§ Exercise description:
Nothing outside the range below should be printed. Output exactly the lines from the line with "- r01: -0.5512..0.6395" to the line with "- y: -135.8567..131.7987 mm", both included.

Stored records
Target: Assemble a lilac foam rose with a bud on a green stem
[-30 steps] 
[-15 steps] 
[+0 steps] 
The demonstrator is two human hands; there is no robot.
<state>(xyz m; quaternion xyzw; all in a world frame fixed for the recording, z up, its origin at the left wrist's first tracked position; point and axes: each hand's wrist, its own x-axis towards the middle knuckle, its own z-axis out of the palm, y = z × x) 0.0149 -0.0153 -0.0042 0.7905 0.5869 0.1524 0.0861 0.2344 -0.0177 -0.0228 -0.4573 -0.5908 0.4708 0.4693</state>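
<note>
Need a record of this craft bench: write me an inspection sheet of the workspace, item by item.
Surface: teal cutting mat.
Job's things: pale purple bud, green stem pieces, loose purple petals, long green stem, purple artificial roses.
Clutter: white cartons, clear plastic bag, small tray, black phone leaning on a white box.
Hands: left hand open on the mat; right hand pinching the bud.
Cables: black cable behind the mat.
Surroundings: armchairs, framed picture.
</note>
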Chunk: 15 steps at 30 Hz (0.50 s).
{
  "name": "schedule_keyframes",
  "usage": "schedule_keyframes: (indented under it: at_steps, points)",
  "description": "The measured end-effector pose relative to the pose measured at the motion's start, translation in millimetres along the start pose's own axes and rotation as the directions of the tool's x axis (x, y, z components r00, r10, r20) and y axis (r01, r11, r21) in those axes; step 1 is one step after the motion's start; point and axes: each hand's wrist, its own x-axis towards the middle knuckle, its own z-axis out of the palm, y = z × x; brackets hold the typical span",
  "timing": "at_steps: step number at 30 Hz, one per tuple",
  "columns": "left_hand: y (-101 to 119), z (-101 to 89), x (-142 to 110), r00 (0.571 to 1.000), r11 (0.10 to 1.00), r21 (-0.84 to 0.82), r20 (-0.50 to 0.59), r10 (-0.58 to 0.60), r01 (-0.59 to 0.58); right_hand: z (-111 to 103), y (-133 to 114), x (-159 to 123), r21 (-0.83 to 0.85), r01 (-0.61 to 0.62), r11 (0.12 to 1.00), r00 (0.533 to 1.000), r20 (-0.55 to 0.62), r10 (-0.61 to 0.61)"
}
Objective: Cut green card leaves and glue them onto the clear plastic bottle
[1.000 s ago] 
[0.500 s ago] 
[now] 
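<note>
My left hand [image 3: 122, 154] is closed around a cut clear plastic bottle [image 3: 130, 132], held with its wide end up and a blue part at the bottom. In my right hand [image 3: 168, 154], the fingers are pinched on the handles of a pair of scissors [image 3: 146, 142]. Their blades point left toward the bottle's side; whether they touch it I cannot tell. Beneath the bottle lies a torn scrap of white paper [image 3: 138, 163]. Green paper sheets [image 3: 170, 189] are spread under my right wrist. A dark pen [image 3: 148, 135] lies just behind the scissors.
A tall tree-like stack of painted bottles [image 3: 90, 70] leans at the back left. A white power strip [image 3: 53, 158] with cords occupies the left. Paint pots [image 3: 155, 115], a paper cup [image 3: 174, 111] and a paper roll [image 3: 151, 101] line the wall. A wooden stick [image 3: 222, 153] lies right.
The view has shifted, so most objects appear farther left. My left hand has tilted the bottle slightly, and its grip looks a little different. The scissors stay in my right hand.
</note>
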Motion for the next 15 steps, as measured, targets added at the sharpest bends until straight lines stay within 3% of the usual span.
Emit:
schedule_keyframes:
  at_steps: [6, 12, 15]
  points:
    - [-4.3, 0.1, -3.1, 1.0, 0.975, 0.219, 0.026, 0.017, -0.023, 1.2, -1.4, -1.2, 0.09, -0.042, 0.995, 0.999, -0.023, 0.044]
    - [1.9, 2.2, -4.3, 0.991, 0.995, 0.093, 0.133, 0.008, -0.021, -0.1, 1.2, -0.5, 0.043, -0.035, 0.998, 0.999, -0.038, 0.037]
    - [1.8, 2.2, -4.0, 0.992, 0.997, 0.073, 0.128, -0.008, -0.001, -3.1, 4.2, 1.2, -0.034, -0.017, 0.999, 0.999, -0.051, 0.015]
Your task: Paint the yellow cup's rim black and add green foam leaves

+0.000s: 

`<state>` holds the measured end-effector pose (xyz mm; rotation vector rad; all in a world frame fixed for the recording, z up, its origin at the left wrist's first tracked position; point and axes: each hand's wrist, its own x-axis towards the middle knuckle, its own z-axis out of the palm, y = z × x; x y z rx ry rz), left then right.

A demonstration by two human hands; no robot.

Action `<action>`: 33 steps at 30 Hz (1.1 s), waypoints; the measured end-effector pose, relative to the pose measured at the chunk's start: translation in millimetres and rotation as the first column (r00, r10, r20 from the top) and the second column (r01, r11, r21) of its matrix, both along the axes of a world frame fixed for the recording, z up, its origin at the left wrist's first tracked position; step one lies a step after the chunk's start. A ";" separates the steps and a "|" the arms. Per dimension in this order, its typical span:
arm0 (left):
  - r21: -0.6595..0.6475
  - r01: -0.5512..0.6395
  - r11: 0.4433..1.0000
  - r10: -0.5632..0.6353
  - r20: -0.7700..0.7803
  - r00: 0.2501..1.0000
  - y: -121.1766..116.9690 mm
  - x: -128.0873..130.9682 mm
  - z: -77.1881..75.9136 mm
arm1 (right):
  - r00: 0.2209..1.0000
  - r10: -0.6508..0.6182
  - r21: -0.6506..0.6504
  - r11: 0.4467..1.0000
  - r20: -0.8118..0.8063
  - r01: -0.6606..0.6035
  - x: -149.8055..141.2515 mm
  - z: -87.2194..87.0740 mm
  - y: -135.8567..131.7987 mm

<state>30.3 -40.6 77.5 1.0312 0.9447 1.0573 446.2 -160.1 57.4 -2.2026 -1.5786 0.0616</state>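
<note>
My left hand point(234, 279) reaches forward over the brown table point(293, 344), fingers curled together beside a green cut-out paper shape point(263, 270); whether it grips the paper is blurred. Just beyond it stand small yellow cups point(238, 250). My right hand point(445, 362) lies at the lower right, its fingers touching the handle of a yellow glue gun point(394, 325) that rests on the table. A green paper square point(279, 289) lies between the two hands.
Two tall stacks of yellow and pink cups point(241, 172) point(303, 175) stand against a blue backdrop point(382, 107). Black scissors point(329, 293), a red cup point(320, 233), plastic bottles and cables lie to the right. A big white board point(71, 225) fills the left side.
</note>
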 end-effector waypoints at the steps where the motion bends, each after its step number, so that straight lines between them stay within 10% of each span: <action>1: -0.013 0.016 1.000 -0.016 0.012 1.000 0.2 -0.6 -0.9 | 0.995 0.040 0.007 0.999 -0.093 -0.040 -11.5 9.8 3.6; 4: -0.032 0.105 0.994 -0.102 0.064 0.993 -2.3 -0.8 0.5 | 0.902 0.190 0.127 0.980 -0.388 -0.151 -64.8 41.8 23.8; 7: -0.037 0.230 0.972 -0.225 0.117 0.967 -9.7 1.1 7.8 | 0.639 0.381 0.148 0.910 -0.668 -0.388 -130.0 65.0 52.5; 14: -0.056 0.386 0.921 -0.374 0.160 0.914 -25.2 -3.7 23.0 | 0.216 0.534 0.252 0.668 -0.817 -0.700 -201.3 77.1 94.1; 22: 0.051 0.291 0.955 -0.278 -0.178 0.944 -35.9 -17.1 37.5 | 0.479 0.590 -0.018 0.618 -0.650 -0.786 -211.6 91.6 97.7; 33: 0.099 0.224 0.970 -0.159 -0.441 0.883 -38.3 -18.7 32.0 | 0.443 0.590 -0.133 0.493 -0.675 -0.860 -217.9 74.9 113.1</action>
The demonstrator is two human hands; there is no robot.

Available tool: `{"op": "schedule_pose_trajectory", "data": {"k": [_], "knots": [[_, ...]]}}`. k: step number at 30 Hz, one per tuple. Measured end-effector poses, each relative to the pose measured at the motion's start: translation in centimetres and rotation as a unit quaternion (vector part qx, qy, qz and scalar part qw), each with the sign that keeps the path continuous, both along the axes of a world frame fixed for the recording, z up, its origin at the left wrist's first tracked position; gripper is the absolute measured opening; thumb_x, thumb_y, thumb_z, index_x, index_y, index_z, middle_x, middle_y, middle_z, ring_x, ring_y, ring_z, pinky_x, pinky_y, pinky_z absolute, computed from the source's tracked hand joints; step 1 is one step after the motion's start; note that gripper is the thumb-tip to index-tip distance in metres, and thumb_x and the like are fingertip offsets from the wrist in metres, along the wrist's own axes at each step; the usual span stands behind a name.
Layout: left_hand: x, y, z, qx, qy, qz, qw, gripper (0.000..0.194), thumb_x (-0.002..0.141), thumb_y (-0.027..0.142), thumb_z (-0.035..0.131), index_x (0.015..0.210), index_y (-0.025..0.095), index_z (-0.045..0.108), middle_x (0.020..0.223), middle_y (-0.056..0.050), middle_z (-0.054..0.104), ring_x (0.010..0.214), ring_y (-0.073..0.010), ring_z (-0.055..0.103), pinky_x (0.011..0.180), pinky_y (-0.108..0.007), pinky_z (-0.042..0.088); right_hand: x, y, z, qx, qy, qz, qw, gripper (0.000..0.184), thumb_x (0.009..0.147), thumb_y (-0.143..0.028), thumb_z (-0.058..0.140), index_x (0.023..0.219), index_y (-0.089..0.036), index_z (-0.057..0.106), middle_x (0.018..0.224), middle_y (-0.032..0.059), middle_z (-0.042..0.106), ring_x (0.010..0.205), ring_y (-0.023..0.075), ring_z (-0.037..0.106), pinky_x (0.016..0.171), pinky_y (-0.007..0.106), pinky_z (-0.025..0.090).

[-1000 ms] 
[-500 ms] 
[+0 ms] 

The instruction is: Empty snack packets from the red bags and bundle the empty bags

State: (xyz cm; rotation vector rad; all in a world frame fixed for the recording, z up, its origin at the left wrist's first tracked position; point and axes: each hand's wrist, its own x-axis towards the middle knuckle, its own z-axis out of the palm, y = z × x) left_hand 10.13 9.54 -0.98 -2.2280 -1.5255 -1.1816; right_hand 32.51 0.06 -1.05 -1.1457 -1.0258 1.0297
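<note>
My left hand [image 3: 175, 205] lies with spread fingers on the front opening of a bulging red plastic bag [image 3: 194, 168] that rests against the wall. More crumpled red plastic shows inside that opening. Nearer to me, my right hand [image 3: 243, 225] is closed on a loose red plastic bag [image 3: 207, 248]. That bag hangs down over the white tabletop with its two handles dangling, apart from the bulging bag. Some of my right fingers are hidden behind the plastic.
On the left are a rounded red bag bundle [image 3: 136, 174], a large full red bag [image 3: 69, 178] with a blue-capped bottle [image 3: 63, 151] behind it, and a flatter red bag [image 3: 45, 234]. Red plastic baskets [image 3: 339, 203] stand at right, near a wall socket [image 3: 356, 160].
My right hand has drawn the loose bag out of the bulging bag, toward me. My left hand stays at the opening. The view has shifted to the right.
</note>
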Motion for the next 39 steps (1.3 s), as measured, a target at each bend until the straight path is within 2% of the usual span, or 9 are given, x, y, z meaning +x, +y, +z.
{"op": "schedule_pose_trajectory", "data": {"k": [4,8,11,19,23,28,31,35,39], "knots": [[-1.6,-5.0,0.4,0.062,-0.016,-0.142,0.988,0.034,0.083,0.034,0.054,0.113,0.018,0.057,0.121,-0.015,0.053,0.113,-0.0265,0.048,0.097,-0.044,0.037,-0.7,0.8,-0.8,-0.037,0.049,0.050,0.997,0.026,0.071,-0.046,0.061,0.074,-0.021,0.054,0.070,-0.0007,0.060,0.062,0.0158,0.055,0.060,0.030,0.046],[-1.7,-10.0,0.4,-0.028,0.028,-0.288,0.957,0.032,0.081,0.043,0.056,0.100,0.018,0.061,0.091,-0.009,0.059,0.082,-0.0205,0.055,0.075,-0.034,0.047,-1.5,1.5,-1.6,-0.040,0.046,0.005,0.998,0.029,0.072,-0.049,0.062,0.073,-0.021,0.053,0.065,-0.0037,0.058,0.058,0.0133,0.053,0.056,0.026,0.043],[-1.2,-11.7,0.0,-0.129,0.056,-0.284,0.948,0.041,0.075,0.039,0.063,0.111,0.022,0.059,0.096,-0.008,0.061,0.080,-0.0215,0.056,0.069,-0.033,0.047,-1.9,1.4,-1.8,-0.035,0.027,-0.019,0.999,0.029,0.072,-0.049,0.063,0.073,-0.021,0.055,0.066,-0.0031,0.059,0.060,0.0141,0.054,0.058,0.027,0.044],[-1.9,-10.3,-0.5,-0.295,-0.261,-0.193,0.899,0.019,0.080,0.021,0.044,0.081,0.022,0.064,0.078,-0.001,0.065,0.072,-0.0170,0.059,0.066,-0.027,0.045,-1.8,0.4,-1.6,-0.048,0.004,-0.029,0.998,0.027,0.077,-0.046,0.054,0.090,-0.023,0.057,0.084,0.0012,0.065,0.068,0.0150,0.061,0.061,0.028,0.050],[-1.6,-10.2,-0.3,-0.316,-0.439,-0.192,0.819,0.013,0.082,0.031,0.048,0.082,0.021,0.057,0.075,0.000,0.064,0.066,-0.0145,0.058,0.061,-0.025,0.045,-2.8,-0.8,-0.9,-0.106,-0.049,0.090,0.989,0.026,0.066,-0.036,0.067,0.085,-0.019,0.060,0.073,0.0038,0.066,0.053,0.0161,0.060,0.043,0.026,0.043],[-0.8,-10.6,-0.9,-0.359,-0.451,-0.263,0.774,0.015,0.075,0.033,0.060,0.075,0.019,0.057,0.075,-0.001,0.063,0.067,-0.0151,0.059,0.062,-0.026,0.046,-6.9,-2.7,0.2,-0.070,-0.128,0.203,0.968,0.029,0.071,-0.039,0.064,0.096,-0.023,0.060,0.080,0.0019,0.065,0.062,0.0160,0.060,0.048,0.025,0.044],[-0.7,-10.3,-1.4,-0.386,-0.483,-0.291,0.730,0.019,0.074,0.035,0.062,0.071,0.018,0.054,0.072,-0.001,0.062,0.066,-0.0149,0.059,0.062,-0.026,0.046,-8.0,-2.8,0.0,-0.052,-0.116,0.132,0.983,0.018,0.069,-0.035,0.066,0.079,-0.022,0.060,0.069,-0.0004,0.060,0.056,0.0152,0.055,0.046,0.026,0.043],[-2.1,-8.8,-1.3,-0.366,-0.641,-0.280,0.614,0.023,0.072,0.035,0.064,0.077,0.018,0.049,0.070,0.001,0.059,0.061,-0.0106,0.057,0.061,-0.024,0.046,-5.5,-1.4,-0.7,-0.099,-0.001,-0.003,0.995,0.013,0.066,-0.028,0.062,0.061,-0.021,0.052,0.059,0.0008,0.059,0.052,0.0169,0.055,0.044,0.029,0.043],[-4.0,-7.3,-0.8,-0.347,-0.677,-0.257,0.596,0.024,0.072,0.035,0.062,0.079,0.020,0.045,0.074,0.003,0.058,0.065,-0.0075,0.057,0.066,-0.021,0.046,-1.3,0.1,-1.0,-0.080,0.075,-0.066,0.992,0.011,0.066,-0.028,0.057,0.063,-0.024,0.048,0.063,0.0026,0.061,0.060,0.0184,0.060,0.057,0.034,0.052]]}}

§ Answer to this exercise:
  - r01: -0.5512..0.6395
  - r11: 0.4433..1.0000
  - r10: -0.5632..0.6353
  - r20: -0.7700..0.7803
  - r00: 0.2501..1.0000
  - y: -121.1766..116.9690 mm
  - x: -128.0873..130.9682 mm
  - z: -77.1881..75.9136 mm
arm1 (right):
  - r00: 0.2209..1.0000
  - r10: -0.6508..0.6182
  - r21: -0.6506..0.6504
  - r11: 0.4467..1.0000
  - r20: -0.8118..0.8063
  - r01: -0.6606..0.6035
  - x: -149.8055..141.2515 mm
  - z: -87.2194..87.0740 mm
  - y: -135.8567..131.7987 mm

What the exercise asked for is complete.